So far this year there have been 110 murders. That means police have solved at least 85 of those cases.

Police recently closed two murder cases.

On Monday, 27-year-old Charles Hanna Jr. of Fawkes Court, Oakes Field was charged with the December 22 murder of Javel Gardiner.  Police also closed the gruesome murder of the five-year-old boy who was allegedly stabbed to death by his brother Wenzel Knowles, 20, of Kemp Road.  Knowles was also arraigned on Monday in a magistrate’s court.

And while the murder detection rate represents the highest the rate has been for some time, Greenslade told The Nassau Guardian that he is not happy.

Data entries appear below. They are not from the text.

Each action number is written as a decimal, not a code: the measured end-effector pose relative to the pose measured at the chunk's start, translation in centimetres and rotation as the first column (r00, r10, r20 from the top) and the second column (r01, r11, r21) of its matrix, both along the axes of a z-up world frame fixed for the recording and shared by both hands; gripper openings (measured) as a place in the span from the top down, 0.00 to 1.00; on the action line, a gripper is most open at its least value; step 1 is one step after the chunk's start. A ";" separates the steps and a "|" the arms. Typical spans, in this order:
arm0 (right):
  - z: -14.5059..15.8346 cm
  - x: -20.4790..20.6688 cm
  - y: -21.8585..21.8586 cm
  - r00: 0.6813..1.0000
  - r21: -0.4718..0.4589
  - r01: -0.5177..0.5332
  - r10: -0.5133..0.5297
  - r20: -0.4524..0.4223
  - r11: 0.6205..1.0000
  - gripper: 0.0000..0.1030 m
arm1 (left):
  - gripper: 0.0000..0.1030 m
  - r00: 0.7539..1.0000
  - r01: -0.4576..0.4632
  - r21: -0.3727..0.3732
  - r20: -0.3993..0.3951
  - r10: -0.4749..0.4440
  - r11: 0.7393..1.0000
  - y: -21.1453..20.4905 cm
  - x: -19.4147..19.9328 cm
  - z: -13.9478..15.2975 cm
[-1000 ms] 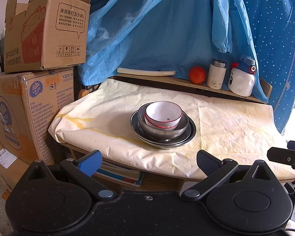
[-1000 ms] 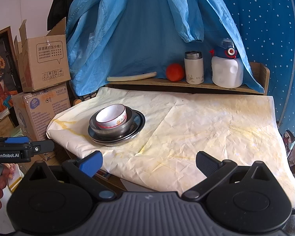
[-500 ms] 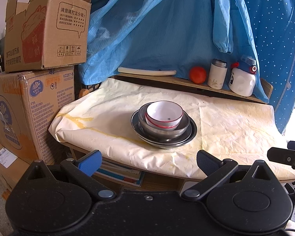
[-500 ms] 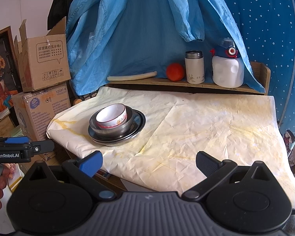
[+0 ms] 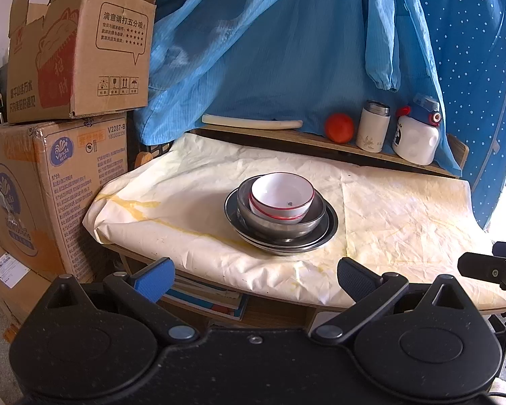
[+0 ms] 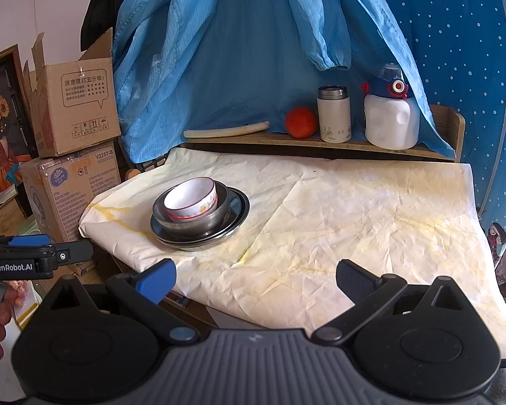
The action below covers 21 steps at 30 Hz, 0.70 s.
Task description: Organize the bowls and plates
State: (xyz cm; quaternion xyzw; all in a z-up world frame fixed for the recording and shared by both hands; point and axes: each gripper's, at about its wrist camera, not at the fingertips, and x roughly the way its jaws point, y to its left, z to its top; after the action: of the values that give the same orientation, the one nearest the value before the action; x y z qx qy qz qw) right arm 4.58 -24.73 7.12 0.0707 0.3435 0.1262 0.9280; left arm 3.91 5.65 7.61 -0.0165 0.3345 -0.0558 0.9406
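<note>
Hovering short of the table's near edge [image 5: 219,268], both the left gripper [image 5: 253,275] and right gripper [image 6: 254,276] gape empty; the nested bowl stack [image 5: 280,216] sits ahead of the left fingers, with bare cloth [image 6: 371,219] ahead of the right's.

steel bowl [image 5: 280,217]: glossy metal | white bowl [image 5: 281,194]: smooth, shiny | table cover [image 6: 371,209]: creased matt paper
</note>
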 end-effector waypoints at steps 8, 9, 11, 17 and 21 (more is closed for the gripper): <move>-0.1 0.1 0.0 1.000 0.000 0.000 0.000 -0.001 1.000 0.00 | 0.01 1.000 -0.002 0.001 0.000 0.002 1.000 0.0 0.1 0.0; -0.1 0.1 0.1 1.000 0.000 0.000 0.000 -0.001 1.000 0.00 | 0.01 1.000 -0.002 0.001 0.000 0.002 1.000 0.0 0.1 0.0; -0.1 0.1 0.1 1.000 0.000 0.000 0.000 -0.001 1.000 0.00 | 0.01 1.000 -0.001 0.001 0.000 0.001 1.000 0.1 0.1 0.0; -0.1 0.1 0.1 1.000 0.001 0.000 0.000 -0.002 1.000 0.00 | 0.01 1.000 0.000 0.001 -0.001 0.000 1.000 0.1 0.1 0.0; -0.1 0.2 0.1 1.000 0.000 0.000 0.000 -0.002 1.000 0.00 | 0.01 1.000 0.002 0.000 0.000 -0.002 1.000 0.1 0.1 0.0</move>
State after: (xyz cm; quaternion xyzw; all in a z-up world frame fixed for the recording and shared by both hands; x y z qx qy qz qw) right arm 4.73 -24.66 7.04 0.0710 0.3442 0.1260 0.9277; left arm 4.05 5.76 7.56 -0.0163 0.3347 -0.0566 0.9405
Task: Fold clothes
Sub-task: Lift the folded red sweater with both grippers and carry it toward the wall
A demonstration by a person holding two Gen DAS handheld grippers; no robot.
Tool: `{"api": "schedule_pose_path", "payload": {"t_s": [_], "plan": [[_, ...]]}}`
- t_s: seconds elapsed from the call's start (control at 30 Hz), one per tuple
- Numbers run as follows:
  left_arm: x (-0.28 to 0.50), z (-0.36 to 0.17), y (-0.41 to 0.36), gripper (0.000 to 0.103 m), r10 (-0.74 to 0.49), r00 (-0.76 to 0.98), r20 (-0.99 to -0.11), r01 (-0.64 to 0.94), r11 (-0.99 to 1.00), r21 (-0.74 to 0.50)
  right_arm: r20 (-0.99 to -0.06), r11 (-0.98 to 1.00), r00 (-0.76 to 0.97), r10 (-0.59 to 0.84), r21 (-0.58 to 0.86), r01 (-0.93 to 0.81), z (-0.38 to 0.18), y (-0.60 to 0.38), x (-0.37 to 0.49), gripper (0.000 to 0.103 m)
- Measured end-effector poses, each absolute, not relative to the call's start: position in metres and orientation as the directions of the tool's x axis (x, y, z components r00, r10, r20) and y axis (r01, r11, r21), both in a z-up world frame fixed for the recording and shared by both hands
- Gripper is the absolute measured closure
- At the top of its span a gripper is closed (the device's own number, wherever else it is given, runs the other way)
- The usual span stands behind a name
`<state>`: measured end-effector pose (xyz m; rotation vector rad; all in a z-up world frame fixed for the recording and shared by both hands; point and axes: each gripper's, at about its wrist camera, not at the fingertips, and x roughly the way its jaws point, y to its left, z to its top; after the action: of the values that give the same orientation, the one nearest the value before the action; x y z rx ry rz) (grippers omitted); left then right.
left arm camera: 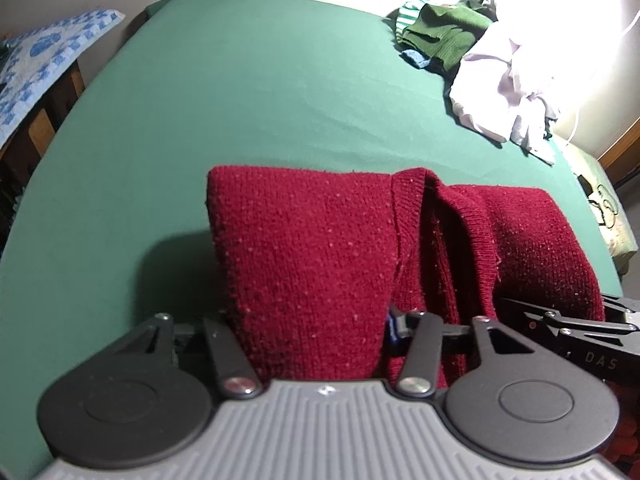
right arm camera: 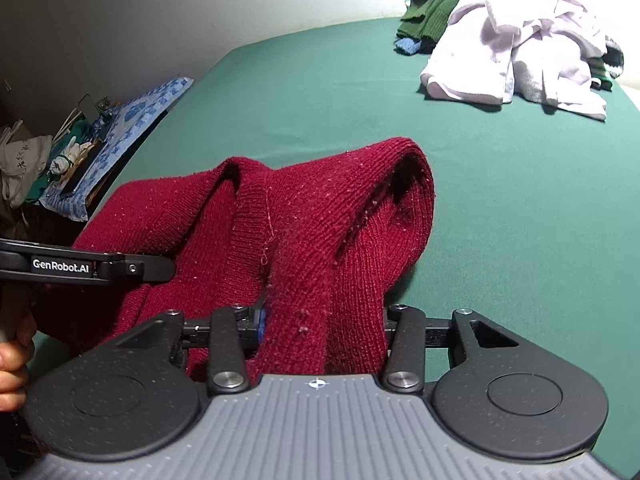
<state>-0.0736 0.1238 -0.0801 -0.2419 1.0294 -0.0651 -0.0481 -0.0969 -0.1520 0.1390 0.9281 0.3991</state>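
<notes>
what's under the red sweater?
The green sheet shows all around the red sweater and runs under it. Anything else beneath is covered; the knit also hides both grippers' fingers.

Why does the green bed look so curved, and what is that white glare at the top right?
Left wrist view: the fisheye lens bows the green sheet; strong light washes out the top right corner beside the pale garment. Right wrist view: same bowing, softer light, and the red sweater stays sharp.

Grey ribbed gripper (right arm camera: 320, 320) body, black linkages, silver screws.
</notes>
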Motion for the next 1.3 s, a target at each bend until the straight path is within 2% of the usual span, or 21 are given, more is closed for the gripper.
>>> {"api": "schedule_pose_path", "payload": {"t_s": [0.5,0.8,0.93,1.3], "plan": [[-0.032,-0.014,0.14,0.055,-0.152,0.572,-0.806,0.073,0.988,-0.135,-0.699,0.911,0.585,0.412,0.323,-0.257,-0.113,-0.075,-0.01,0.059],[0.042,0.03,0.173,0.055,-0.085,0.524,-0.848,0.112,0.993,-0.03,-0.74,0.877,0.474,0.478,0.432,-0.21,-0.094,-0.039,0.071,0.059],[0.078,0.054,0.187,0.055,-0.048,0.526,-0.849,0.121,0.992,0.019,-0.743,0.881,0.472,0.474,0.399,-0.256,-0.072,-0.012,0.106,0.059],[0.18,0.071,0.223,0.054,0.03,0.592,-0.806,0.079,0.992,0.095,-0.748,0.93,0.557,0.36,0.243,-0.275,-0.039,0.05,0.194,0.059]]}}
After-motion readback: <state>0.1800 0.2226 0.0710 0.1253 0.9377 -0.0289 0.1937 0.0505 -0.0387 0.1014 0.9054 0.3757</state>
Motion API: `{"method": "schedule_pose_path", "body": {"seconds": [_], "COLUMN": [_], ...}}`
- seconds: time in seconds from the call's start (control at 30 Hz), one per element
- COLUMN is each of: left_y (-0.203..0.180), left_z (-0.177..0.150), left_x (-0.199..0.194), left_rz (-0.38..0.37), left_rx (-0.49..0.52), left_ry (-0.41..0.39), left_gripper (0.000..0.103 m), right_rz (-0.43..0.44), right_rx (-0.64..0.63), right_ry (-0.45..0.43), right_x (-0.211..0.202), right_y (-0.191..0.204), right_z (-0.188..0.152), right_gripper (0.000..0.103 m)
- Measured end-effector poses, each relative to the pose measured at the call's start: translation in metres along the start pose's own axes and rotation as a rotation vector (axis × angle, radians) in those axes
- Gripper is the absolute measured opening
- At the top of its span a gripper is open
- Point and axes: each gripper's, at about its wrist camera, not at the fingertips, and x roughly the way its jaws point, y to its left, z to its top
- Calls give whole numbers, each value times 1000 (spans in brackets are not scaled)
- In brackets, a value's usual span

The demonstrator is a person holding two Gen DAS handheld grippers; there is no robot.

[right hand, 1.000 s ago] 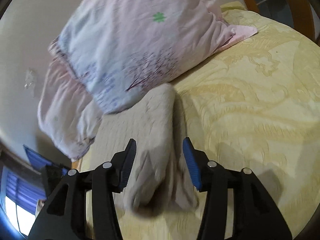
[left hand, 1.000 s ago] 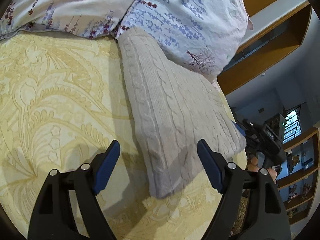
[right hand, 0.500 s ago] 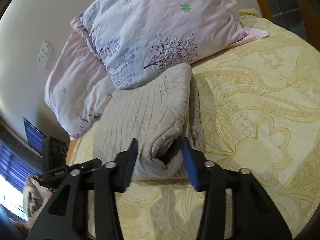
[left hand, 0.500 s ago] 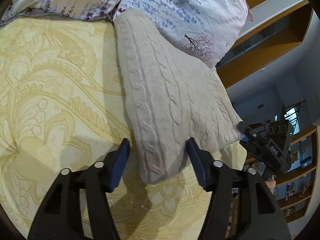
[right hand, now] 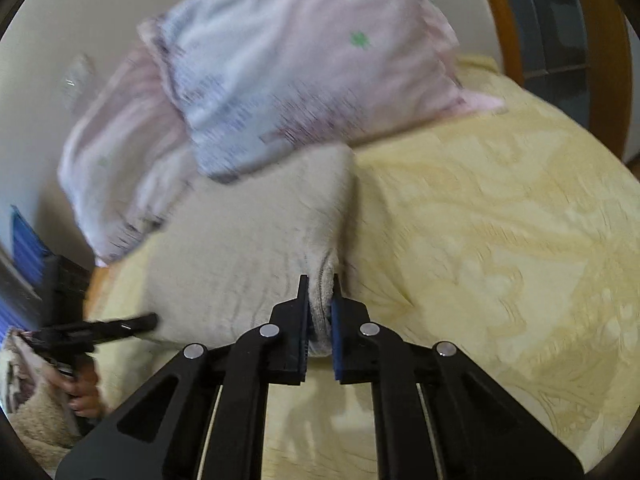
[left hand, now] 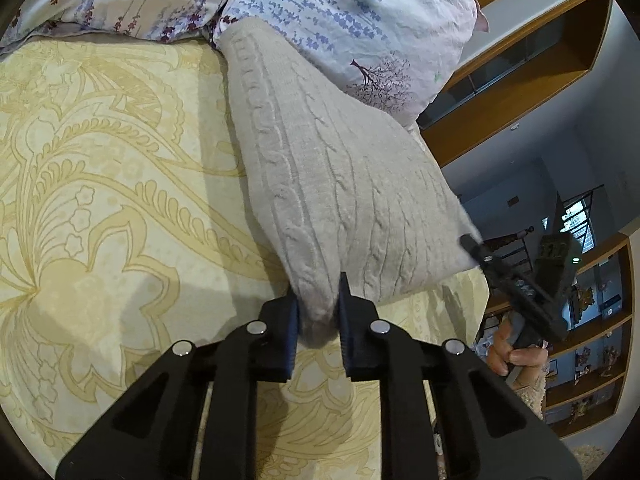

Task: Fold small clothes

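A folded beige cable-knit sweater lies on the yellow patterned bedspread, its far end against the pillows. My left gripper has its jaws closing, and the blue pads press one near corner of the knit. In the right wrist view the sweater is blurred; my right gripper is shut on the other near corner, fabric bunched between its pads. Each gripper shows in the other's view: the right gripper at the right edge, the left gripper at the left edge, both in a person's hand.
Two floral pillows lie behind the sweater, also seen as pillows. Wooden shelving stands beyond the bed's edge on the right. A wooden frame rises at the far corner. The bedspread spreads wide to the right.
Both grippers went from wide open around the sweater's near corners to closed on them. The right gripper moved in and rolled; its view is now blurred.
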Motion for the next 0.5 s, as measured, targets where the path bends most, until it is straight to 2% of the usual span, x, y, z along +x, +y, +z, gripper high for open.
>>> {"method": "schedule_pose_path", "body": {"seconds": [0.07,0.23,0.37,0.4,0.47,0.5], "left_y": [1,-1,-5,-7,-9,-9], "left_z": [-1,-3,-2,-1,4,10], "left_x": [2,5,-1,-7,-16,-24], "left_rz": [3,39,49,53,52,55], "left_rx": [-1,23,48,59,71,67], "left_ry": [2,0,-2,-15,-51,-84], "left_gripper": [17,18,27,31,59,63], "right_rz": [-21,-54,-49,-30,-10,12], "right_rx": [24,-9,-19,0,35,61], "right_ry": [36,44,69,77,69,49], "right_x": [10,14,10,8,2,-1], "right_y": [-9,-7,-4,-5,-8,-11], "right_z": [-5,-7,-2,2,12,22], "right_gripper": [9,9,13,17,40,44]}}
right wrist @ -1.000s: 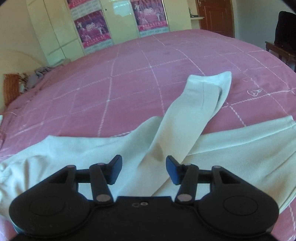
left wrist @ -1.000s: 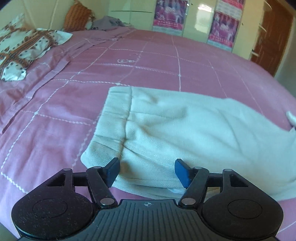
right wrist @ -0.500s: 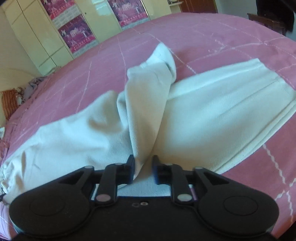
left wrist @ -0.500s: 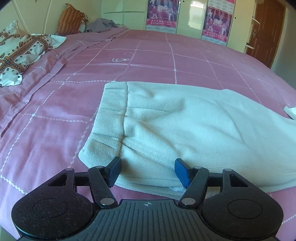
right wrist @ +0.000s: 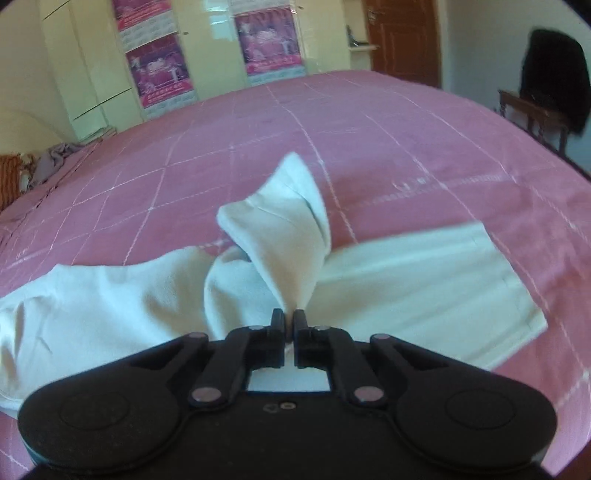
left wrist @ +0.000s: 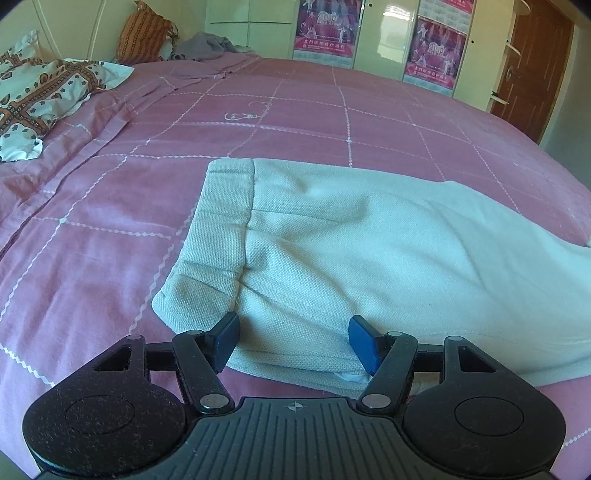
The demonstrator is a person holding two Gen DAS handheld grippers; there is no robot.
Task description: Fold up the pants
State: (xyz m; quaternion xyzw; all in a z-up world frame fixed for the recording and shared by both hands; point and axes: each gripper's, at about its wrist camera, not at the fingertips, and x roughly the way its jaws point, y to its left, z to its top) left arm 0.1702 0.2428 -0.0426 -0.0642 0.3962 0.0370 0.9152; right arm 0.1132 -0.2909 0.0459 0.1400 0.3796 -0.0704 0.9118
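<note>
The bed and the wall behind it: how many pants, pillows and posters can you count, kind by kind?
Pants: 1
Pillows (patterned pillow, orange pillow): 2
Posters (left poster, right poster): 2
Total: 5

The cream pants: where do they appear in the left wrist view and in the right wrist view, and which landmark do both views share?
Left wrist view: the cream pants fill the centre and right, waistband toward the left, between the open left gripper.
Right wrist view: the pants cross the lower middle, one leg bunched up in the shut right gripper.
Shared landmark: the purple posters on the wardrobe doors.
</note>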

“Despite how good our detection rate is, I don’t get excited about that.  We need to look at the prevention side of the house,”Greenslade said.  “We don’t want these things to happen in the first place.  Can you imagine the trauma attendant on persons who have worked hard, and they turn up at homes with their doors smashed and their gifts taken?  They feel like they’ve been raped and robbed.

“When you add personal injury to the mix you couldn’t put words to how badly that feels to those persons and their families.  That is just total disrespect and we must stop that.  And I ask the public, if you know the people who are doing these things, turn them in.  So I’m not excited because it means that harm has already come to people.  Your door has already been broken, your gifts have been stolen, your spirit is broken.  I don’t like to see that,” he said.

Greenslade added that it is more important for the police to prevent such crimes.

“We see the tears, we hear the cries and we want to continue to fight for those people who are dispossessed.  I prefer us to prevent it from happening in the first place so that we don’t have that attendant trauma.  We are doing great work, I don’t want cheat to the officers but I don’t want to see it happening in the first place,” Greenslade added.